The moral case for open borders

One of the main ‘rules’ of rhetoric is to never start with an apology. Nevertheless, I’m sorry. I’m sorry for my the overly sentimental way that I’m going to introduce a very serious idea, but that’s just the way it is. Get over it.

I’ve been reminded this last week of the song ‘Borderline’ by Chris de Burgh. I realise that being familiar with songs by this particular singer is probably enough to destroy any ‘street cred’ I may have, but I am. I confess it. And I can’t stop this particular song bringing a tear to my eye. It tells of two lovers being parted by the outbreak of war because they come from the opposite sides of a borderline, and includes the refrain of him pleading with her to wait for him “until the day there’s no borderline”. I can vaguely remember another, less sentimental song about getting rid of borders between countries, this time (I think) by a British folk rock band – but I can’t remember who. Whilst I remember the idea capturing my attention at the time, this is something that I have given practically no consideration to in recent years.

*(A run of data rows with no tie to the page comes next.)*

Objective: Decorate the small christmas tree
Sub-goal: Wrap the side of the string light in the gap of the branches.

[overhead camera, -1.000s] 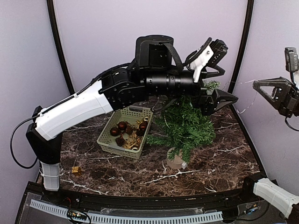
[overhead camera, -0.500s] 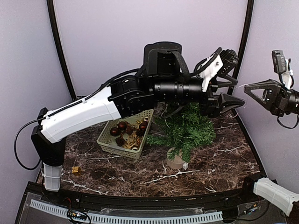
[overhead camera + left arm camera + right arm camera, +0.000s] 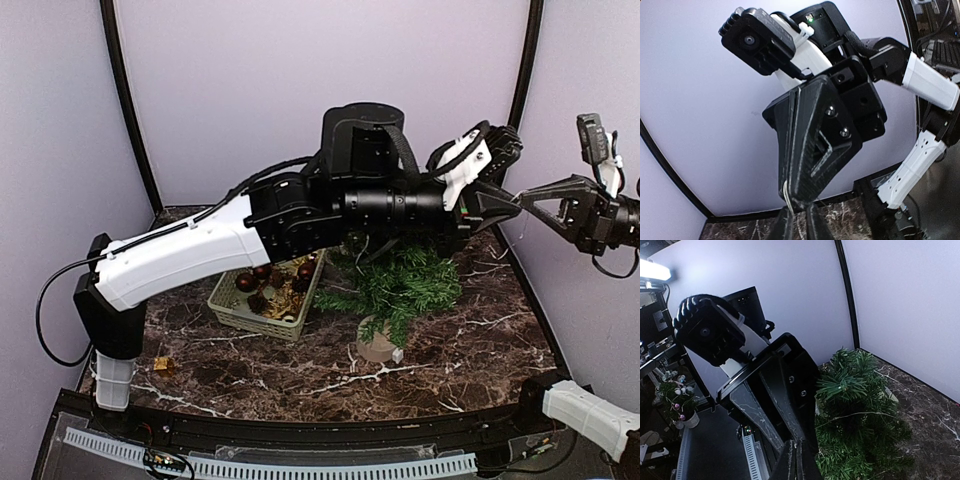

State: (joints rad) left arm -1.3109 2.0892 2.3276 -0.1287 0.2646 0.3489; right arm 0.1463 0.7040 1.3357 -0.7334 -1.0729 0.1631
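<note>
Black-and-white plastic first: saw the left arm (image 3: 200, 250) slung across most of the view, lifted higher and pushed further right than a second before. Dark marbled desk (image 3: 480, 340) beneath, bare toward the near edge. Found the small christmas tree (image 3: 400, 285) right of centre under the forearm, no baubles seen on it, just beside the pale green basket (image 3: 225, 305). Met tip to tip, high by the right wall: left claw (image 3: 799, 225) and clenched right claw (image 3: 795, 460). Narrowed the left from wide to almost pinched around the thin pale wire (image 3: 786, 192) held by the right; could not tell whether gripped yet. Judged a handover for draping. Little room rightward, plenty below.
</note>
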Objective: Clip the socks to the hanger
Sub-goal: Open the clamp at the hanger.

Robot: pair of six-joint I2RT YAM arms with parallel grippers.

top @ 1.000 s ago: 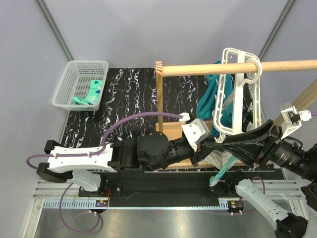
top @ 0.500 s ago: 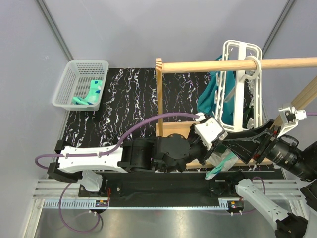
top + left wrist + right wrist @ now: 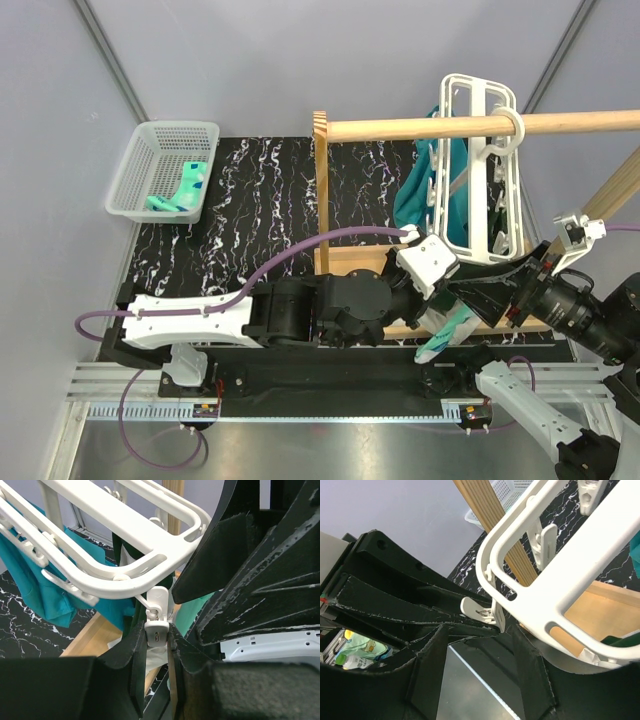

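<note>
The white hanger [image 3: 480, 150] hangs from the wooden rod; its frame also shows in the left wrist view [image 3: 125, 530] and the right wrist view [image 3: 560, 575]. My left gripper [image 3: 447, 292] is shut on one of its small clips [image 3: 157, 630], pinching it between both jaws. A mint-green sock [image 3: 445, 335] dangles just under the two grippers; what holds it is hidden. My right gripper [image 3: 490, 295] faces the same clip [image 3: 490, 612] from the other side, jaws apart with nothing between them. More socks [image 3: 180, 188] lie in the basket.
The white mesh basket [image 3: 150, 140] stands at the back left. A dark teal garment [image 3: 420, 195] hangs on the hanger. The wooden rod [image 3: 400, 130] rests on a wooden stand [image 3: 322, 190]. The black rail [image 3: 330, 385] runs along the near edge.
My left arm has reached further right and closed in on the hanger's lower clip. The hanger has swung a little on the rod. The dangling sock has risen slightly.
</note>
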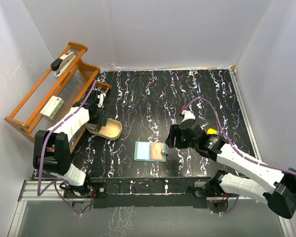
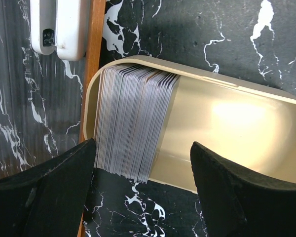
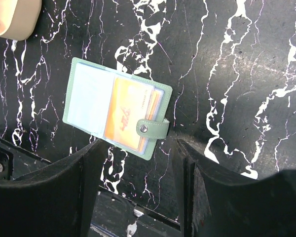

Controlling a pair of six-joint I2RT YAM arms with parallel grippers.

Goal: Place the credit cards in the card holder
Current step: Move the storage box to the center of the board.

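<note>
The credit cards (image 2: 130,118) stand on edge as a thick pale stack at the left end of a tan oval dish (image 2: 227,84). My left gripper (image 2: 143,180) hovers just in front of that stack, open and empty, with one fingertip on each side. From above, the left gripper (image 1: 97,121) hangs over the dish (image 1: 111,131). The card holder (image 3: 116,111) lies open and flat on the table. It is pale green with a snap tab, and an orange card (image 3: 130,116) sits in its sleeve. My right gripper (image 3: 138,165) is open just off the holder's tab edge, touching nothing. The top view shows the holder (image 1: 151,151) left of the right gripper (image 1: 171,138).
A wooden rack (image 1: 49,94) stands along the left wall, holding a black-handled tool and a white box. Its wooden rail (image 2: 93,49) runs right beside the dish. White walls close in the black marbled table (image 1: 197,94) on three sides.
</note>
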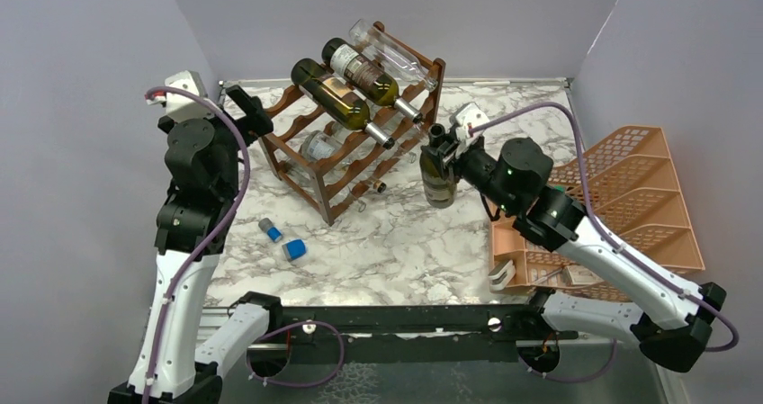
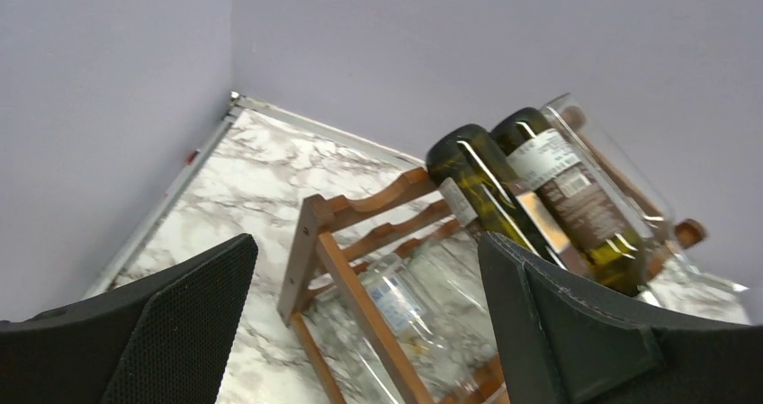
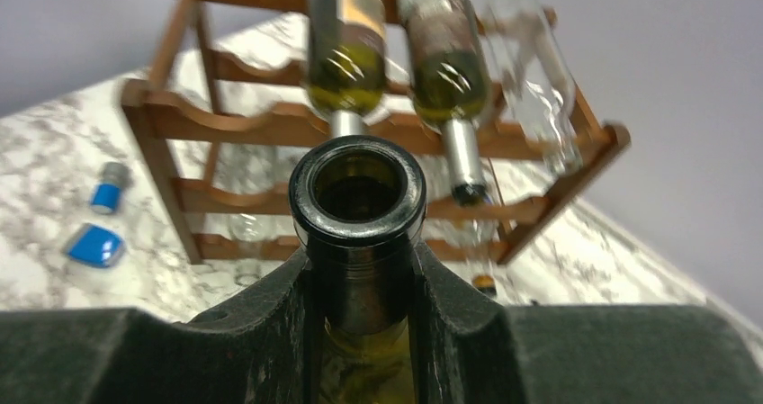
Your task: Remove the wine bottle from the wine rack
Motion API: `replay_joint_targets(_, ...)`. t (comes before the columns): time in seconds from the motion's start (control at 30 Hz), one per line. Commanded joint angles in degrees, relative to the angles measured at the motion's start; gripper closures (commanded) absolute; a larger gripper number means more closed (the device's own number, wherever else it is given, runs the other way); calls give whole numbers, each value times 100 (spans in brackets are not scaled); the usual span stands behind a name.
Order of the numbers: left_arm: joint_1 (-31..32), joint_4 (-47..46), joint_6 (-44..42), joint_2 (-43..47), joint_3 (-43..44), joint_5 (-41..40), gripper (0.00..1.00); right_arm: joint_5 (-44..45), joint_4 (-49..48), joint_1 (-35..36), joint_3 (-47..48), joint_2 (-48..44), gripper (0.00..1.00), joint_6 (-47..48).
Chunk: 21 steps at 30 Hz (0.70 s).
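Observation:
The dark wooden wine rack (image 1: pixel 335 181) stands at an angle on the marble table, also in the left wrist view (image 2: pixel 310 233) and the right wrist view (image 3: pixel 270 125). Two dark green bottles (image 1: pixel 337 98) and a clear one (image 1: pixel 391 53) lie on its top tier. Right of the rack a dark green wine bottle (image 1: pixel 438 186) is upright, and my right gripper (image 1: pixel 441 143) is shut on its neck just below the open mouth (image 3: pixel 358 193). I cannot tell if its base touches the table. My left gripper (image 1: pixel 252 107) is open at the rack's left end, holding nothing (image 2: pixel 369 269).
An orange plastic organiser (image 1: pixel 630 197) sits at the right beside my right arm. Two small blue items (image 1: pixel 294 249) (image 1: pixel 271 231) lie on the table in front of the rack. Clear bottles (image 1: pixel 319 145) lie on the lower tier. Grey walls close in on three sides.

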<state>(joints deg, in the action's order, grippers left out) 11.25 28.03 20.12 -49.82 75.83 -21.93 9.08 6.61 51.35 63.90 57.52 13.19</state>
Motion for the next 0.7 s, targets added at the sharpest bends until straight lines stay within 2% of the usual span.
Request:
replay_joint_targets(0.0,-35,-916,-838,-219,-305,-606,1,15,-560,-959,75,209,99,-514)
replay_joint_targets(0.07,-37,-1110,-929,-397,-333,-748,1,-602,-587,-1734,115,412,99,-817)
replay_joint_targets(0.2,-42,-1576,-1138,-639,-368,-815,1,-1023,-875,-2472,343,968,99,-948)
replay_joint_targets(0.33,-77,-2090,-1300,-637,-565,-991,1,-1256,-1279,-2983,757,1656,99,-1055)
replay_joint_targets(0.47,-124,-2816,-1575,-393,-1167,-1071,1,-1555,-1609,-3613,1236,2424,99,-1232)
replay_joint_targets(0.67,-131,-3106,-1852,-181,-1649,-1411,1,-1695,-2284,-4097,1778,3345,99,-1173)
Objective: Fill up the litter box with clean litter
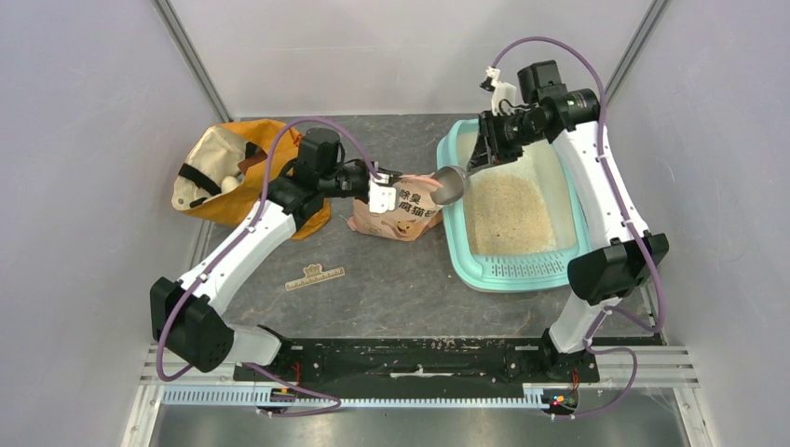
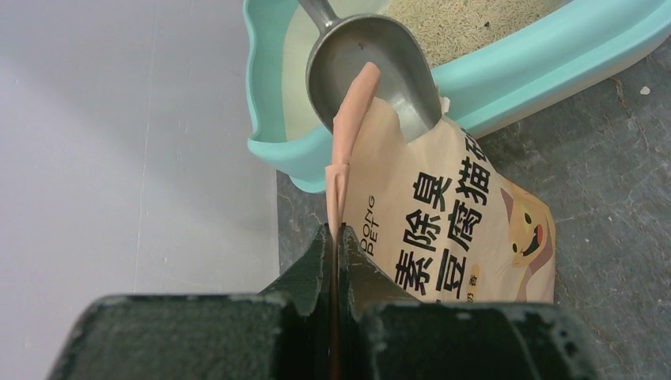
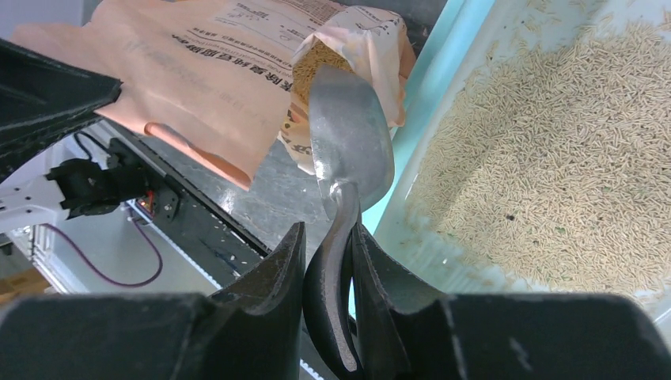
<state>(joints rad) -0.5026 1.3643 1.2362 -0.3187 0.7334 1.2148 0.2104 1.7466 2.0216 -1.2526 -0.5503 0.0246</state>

Not until a late chapter in Rutger Bergman’s Utopia for Realists that is.

So, in an era when the UK government is in the process passing a new immigration bill that will further restrict ‘low skilled’ immigration, when there is outrage from the nationalist right wing of politics about desperate refugees risking their lives by crossing the English Chanel to seek safety and shelter, and when this country treats anyone found to be here illegally so inhumanely, I would like to propose the opposite: the opening of borders. Obviously the UK could not act unilaterally on this, but it could start to at first consider, and then campaign for, the gradual elimination of regulated national borders.

As Bergman points out, formal borders controlling the movement of people is a relatively new phenomenon: “On the eve of World War I, borders existed mostly as lines on paper. Passports were rare and the countries that did issue them (like Russia and the Ottoman Empire) were seen as uncivilized.” So why do we need them? National governments could still administer their geographical area and its services. And it would be possible, for the sake of planning and resource management, to restrict access to all but emergency health and social services to people who have been living and / or working within the administrative border for more than a certain period of time. We could even have a collective of administrative governments entering into an agreement to allow total free movement of people and services. Or has this been tried already?

We live in a global society. The most serious of the problems faced by humans are global. The effects of a rise in mean global temperatures, the slow erosion of habitats capable of supporting human life, and the corresponding erosion of our wider ecology are not phenomena restricted by national borders. Arguably the migration of people fleeing these problems could be controlled or restricted, but that would be so inhumane it would be off the scale of perversity. If we are serious about equality and human rights (and I really hope that we are) we surely have to accept that it is grossly unethical to actively prevent people travelling to seek food and work, to seek safety and refuge from war and civil unrest, and to escape the effects of climate change and ecological collapse. And just in case someone is inclined to argue against, could I point out that many, if not most of these problems were caused, either directly or indirectly, by the economic expansion of those Western states that suffer them least. These states have a moral obligation to accept responsibility for their colonial histories and their plundering of the Earth’s resources.

We also have a moral obligation to greatly reduce global inequality. In terms of wealth, it is scandalous that (according to UN figures) the poorest billion people in the world are responsible for just 1% of all consumption, whilst the richest billion are responsible for 72%. “In the nineteenth century”, Bergman argues, “inequality was still a matter of class; nowadays, it’s a matter of location.” It’s not even that the opening of all borders to facilitate the sharing of global wealth would cause those in the richest countries to be noticeably worse off. It’s been estimated that the gross world product would grow by between 67% and 147%. The whole world could be twice as rich. And even the Centre for Immigration Studies, a think tank that opposes immigration, concludes that immigration would have no effect on the wages in the countries receiving people. In standard economic terms, a bigger workforce will increase consumption and create demand, which, in turn, will create jobs. It is just that these new jobs will go people who really need them.

We really need to rid ourselves of the prejudice that immigrants are criminals or scroungers or terrorists that have no right to a share of the wealth that we, in rich countries, enjoy. Those that struggle with this thought should ponder where we got our wealth from in the first place. Instead, we need to move towards a truly global society, and rid ourselves of any thought (other than in sport) of nation competing with nation. Our human survival, and the survival of our wider ecology, demands that we cooperate and support a global conception of humanity. And if all of this is just too sentimental for you – I can’t apologise. It’s just the way it is.